The Set-TpmOwnerAuthcmdlet changes the current owner authorization value of the Trusted Platform Module (TPM) to a new value. You can specify the current owner authorization value or specify a file that contains the current owner authorization value. If you do not specify an owner authorization value, the cmdlet attempts to read the value from the registry. 

Use the ConvertTo-TpmOwnerAuthcmdlet to create an owner authorization value. You can specify a new owner authorization value or specify a file that contains the new value. 


Q108. Your network contains multiple Active Directory sites. 

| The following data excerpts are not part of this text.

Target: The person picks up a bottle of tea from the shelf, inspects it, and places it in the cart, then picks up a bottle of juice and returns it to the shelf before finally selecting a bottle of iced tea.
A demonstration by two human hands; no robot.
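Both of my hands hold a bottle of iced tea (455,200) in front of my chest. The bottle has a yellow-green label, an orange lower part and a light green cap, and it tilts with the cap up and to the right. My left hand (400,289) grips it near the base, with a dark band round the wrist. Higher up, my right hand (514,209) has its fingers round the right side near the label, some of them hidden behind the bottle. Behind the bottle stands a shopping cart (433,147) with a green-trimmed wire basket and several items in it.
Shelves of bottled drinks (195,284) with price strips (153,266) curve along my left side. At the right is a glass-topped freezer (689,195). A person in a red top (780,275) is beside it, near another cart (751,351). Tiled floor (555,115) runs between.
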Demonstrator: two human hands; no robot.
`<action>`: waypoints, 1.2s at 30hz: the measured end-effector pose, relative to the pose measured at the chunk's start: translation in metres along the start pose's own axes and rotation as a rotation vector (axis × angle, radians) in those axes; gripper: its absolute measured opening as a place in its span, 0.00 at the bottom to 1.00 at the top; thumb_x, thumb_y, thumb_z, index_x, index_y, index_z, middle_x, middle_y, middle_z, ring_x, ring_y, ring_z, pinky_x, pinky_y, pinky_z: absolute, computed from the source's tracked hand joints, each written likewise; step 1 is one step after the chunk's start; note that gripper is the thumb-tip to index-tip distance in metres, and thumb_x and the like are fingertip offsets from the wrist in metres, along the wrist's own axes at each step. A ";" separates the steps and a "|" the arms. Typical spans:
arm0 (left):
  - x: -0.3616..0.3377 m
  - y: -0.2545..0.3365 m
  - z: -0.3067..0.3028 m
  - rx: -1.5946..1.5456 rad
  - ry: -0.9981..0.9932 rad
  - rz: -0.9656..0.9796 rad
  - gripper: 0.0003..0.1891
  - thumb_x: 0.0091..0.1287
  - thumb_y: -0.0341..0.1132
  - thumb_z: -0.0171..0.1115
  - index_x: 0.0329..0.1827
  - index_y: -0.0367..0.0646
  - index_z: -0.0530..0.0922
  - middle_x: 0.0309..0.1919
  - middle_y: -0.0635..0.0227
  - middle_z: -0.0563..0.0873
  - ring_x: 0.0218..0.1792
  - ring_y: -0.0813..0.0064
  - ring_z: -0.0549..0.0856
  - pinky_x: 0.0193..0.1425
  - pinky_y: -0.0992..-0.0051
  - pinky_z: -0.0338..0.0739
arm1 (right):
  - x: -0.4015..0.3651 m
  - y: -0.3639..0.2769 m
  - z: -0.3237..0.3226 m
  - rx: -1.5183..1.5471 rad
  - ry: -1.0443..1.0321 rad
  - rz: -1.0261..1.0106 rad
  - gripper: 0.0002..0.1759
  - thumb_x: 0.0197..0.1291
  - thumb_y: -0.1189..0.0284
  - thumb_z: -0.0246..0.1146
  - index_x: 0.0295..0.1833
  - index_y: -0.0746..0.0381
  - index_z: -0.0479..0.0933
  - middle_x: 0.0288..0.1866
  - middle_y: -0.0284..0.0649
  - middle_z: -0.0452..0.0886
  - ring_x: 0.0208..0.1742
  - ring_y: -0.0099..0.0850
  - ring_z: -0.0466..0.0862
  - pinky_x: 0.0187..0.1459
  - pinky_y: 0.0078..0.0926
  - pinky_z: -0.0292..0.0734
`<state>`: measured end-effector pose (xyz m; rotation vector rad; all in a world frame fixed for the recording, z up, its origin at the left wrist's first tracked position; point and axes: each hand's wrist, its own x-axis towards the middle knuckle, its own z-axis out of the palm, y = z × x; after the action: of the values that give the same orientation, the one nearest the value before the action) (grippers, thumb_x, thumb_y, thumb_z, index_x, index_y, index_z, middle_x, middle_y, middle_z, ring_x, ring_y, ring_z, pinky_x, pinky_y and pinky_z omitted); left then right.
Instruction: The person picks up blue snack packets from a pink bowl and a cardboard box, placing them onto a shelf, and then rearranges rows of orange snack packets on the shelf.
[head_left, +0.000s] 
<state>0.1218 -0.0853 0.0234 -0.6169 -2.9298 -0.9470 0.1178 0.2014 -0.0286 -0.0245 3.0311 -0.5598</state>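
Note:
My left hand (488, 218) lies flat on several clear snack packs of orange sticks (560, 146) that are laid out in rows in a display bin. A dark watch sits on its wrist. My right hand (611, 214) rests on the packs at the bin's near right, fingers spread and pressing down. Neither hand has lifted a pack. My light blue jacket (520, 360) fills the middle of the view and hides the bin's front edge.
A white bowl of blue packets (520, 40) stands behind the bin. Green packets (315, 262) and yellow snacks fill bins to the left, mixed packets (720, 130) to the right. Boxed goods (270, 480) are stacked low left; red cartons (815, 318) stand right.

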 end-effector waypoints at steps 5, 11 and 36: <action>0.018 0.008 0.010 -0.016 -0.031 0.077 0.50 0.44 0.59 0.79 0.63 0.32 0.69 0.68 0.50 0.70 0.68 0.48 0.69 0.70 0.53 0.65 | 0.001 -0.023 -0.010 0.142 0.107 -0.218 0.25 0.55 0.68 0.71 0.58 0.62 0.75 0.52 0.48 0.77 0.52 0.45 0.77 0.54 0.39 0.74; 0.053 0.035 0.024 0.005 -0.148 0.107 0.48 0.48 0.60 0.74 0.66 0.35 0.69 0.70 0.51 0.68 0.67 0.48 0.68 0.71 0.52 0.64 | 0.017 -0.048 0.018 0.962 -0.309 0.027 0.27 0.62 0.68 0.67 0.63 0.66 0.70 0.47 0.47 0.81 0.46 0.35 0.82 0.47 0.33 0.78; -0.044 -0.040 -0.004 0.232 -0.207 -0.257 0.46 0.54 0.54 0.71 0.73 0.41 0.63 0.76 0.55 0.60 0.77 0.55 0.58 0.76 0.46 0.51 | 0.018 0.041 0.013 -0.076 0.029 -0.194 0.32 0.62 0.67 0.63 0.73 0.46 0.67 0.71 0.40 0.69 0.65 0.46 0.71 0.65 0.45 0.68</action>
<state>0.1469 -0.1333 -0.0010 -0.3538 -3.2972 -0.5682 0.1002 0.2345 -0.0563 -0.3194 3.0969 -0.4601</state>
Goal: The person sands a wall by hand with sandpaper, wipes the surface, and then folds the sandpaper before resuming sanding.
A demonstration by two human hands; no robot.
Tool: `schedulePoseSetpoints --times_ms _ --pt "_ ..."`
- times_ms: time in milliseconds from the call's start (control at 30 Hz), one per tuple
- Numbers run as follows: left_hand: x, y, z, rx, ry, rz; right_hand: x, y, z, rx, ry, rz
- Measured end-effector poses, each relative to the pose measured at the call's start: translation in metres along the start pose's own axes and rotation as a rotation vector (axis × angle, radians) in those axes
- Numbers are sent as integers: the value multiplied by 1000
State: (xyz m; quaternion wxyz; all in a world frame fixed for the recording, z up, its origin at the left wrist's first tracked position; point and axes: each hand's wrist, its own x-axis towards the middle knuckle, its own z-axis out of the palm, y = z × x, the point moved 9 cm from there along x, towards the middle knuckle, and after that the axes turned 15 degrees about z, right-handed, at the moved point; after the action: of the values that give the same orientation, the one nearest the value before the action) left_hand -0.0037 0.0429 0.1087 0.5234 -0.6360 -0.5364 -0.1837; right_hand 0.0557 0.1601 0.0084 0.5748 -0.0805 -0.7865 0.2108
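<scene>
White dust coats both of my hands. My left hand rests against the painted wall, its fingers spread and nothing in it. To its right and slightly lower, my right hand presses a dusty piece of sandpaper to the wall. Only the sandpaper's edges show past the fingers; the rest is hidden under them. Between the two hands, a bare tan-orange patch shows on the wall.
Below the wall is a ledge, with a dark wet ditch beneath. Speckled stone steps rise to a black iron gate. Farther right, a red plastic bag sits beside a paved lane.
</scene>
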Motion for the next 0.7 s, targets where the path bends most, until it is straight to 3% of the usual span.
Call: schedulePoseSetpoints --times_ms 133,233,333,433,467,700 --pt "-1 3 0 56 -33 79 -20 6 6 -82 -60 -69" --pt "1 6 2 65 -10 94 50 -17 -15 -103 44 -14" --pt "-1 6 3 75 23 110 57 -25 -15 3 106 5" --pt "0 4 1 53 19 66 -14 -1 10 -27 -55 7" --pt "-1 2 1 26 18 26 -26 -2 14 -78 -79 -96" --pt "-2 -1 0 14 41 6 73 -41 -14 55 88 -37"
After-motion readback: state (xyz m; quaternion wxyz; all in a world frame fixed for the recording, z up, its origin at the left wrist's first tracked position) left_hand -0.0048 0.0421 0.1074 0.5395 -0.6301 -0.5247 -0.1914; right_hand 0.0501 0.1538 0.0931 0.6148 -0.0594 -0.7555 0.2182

You have a Distributed File System (DFS) namespace that has a folder target in each site. 

You discover that some client computers connect to DFS targets in other sites. 

You need to ensure that the client computers only connect to a DFS target in their respective site. 

What should you modify? 

A. The properties of the Active Directory sites 

B. The properties of the Active Directory site links 

C. The delegation settings of the namespace 

D. The referral settings of the namespace 

Answer:

Reference: 

http://www.windowsnetworking.com/articles_tutorials/Configuring-DFS-Namespaces.html 


Q109. You have a server named Server1 that runs Windows Server 2012 R2. Server1 has the Windows Deployment Services server role installed. 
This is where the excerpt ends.